Directions: Search the records for the string "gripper" and return each line that has it.
━━━━━━━━
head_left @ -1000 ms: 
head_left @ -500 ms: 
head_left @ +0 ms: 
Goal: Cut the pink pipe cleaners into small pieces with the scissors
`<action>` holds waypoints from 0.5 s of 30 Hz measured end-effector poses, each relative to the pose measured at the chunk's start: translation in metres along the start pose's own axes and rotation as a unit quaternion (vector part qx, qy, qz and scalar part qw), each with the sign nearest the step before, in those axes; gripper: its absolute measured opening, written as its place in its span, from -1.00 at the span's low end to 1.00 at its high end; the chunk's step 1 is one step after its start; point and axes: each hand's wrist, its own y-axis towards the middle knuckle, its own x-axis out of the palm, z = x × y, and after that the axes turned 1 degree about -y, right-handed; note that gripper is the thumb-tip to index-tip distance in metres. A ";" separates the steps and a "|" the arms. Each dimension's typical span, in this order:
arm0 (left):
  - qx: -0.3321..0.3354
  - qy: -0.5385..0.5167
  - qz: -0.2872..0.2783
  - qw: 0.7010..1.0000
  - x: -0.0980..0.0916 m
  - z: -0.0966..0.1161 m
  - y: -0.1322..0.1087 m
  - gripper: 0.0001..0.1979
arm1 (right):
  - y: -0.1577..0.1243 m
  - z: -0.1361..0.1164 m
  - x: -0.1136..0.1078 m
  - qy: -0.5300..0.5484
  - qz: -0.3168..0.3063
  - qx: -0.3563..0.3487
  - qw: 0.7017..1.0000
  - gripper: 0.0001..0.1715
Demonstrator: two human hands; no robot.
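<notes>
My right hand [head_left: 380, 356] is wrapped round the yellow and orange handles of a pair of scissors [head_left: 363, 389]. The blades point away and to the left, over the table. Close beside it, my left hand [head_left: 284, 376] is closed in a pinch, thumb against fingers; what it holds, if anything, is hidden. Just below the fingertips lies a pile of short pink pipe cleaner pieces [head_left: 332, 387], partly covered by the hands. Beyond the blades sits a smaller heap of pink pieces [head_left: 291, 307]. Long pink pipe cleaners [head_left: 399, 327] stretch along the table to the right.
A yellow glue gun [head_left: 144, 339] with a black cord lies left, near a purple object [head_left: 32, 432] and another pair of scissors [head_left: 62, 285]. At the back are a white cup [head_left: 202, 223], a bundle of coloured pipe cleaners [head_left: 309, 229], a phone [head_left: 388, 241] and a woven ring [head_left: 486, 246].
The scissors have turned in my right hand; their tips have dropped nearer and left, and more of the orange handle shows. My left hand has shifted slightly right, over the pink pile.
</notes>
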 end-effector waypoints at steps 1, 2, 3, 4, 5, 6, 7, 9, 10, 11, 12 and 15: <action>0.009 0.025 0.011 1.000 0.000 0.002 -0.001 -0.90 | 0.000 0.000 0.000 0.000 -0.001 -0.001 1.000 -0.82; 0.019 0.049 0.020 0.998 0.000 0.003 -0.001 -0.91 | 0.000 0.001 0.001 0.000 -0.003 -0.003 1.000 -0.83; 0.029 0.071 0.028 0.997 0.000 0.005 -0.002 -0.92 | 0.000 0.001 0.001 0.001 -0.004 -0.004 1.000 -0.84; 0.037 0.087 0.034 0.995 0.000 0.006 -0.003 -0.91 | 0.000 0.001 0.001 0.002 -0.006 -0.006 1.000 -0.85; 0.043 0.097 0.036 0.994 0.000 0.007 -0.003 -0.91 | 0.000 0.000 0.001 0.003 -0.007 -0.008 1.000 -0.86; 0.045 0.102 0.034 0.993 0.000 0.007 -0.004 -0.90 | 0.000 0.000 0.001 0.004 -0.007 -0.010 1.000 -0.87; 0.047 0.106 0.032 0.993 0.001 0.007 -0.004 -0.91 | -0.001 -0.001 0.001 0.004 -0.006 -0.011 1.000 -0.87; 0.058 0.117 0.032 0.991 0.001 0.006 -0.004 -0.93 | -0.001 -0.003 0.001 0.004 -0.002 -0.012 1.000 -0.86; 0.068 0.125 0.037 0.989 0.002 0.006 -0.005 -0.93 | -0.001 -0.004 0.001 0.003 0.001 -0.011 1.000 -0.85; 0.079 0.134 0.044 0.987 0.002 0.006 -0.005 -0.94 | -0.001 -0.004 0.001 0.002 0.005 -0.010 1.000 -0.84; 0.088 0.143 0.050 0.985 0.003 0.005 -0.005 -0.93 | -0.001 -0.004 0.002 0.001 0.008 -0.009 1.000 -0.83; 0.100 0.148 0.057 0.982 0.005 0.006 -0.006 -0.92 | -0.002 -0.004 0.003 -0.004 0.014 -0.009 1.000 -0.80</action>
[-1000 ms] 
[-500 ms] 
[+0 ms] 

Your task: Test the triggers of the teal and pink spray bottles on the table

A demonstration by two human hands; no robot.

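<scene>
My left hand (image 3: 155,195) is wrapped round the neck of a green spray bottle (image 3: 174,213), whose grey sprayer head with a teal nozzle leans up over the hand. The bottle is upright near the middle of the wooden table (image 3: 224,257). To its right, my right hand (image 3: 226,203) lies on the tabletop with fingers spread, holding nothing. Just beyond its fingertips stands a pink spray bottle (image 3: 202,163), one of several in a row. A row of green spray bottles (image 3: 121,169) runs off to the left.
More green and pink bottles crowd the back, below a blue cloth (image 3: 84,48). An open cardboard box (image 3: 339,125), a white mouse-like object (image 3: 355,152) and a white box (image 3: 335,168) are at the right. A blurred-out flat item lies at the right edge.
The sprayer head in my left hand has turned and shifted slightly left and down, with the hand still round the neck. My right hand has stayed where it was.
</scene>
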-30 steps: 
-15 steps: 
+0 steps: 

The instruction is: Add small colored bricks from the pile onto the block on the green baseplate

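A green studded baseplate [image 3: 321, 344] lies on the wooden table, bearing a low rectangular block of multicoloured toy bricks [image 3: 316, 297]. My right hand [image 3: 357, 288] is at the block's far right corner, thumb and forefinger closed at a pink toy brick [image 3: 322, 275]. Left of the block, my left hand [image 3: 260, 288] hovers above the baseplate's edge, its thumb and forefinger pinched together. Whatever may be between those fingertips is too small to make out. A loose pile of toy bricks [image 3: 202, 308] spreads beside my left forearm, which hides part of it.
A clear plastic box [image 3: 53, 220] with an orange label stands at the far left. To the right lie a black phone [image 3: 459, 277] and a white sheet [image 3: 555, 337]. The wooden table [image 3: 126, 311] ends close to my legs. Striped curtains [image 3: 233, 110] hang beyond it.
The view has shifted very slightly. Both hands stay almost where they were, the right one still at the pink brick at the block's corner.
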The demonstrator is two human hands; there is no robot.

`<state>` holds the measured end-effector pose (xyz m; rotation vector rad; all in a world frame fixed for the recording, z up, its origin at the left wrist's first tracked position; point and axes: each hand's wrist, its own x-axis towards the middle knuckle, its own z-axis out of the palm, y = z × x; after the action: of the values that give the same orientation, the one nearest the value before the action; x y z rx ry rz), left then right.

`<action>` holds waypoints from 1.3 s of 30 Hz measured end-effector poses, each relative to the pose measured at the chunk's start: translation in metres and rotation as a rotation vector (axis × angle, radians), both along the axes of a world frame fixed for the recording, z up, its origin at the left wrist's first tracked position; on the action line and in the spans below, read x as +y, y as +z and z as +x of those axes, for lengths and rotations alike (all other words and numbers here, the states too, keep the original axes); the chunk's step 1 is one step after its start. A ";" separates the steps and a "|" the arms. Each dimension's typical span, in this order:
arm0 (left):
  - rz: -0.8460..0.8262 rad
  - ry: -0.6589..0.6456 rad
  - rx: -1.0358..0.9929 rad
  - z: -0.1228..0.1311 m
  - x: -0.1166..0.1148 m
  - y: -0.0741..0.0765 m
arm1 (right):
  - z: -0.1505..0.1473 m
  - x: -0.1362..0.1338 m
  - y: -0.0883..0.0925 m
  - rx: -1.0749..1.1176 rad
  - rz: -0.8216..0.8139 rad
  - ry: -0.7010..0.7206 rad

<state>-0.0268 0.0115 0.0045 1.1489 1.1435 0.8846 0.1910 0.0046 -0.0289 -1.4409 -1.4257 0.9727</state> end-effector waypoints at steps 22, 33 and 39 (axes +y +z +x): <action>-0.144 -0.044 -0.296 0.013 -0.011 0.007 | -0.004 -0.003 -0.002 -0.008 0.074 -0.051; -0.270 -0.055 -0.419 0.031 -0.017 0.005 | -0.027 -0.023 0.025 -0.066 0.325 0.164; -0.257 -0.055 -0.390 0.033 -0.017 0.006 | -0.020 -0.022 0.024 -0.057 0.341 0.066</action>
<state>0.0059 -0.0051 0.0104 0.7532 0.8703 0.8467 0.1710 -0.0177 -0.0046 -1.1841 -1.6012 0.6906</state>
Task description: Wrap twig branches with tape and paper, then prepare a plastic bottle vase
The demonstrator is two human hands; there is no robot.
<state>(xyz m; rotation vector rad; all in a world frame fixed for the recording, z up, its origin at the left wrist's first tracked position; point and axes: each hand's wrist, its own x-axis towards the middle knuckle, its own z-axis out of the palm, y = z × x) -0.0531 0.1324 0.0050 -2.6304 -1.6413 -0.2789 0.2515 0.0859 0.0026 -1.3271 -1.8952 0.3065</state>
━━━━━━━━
Exercise solution:
`<action>` holds waypoints from 0.5 s of 30 Hz measured end-effector poses, each relative to the pose measured at the chunk's start: translation in metres along the start pose's own axes and rotation as a unit quaternion (vector part qx, qy, qz and scalar part qw), each with the sign nearest the step before, in those axes; gripper: its absolute measured opening, written as its place in its span, from -1.00 at the span's low end to 1.00 at its high end; the chunk's step 1 is one step after its start; point and axes: each hand's wrist, its own y-axis towards the middle knuckle, its own x-axis out of the palm, z = x × y, and after that the axes turned 1 degree about -y, right-handed; note that gripper is the thumb-tip to index-tip distance in metres. A ";" separates the steps and a "|" the arms. Each dimension's typical span, in this order:
  - gripper: 0.0001..0.1979
  - gripper: 0.0001..0.1715

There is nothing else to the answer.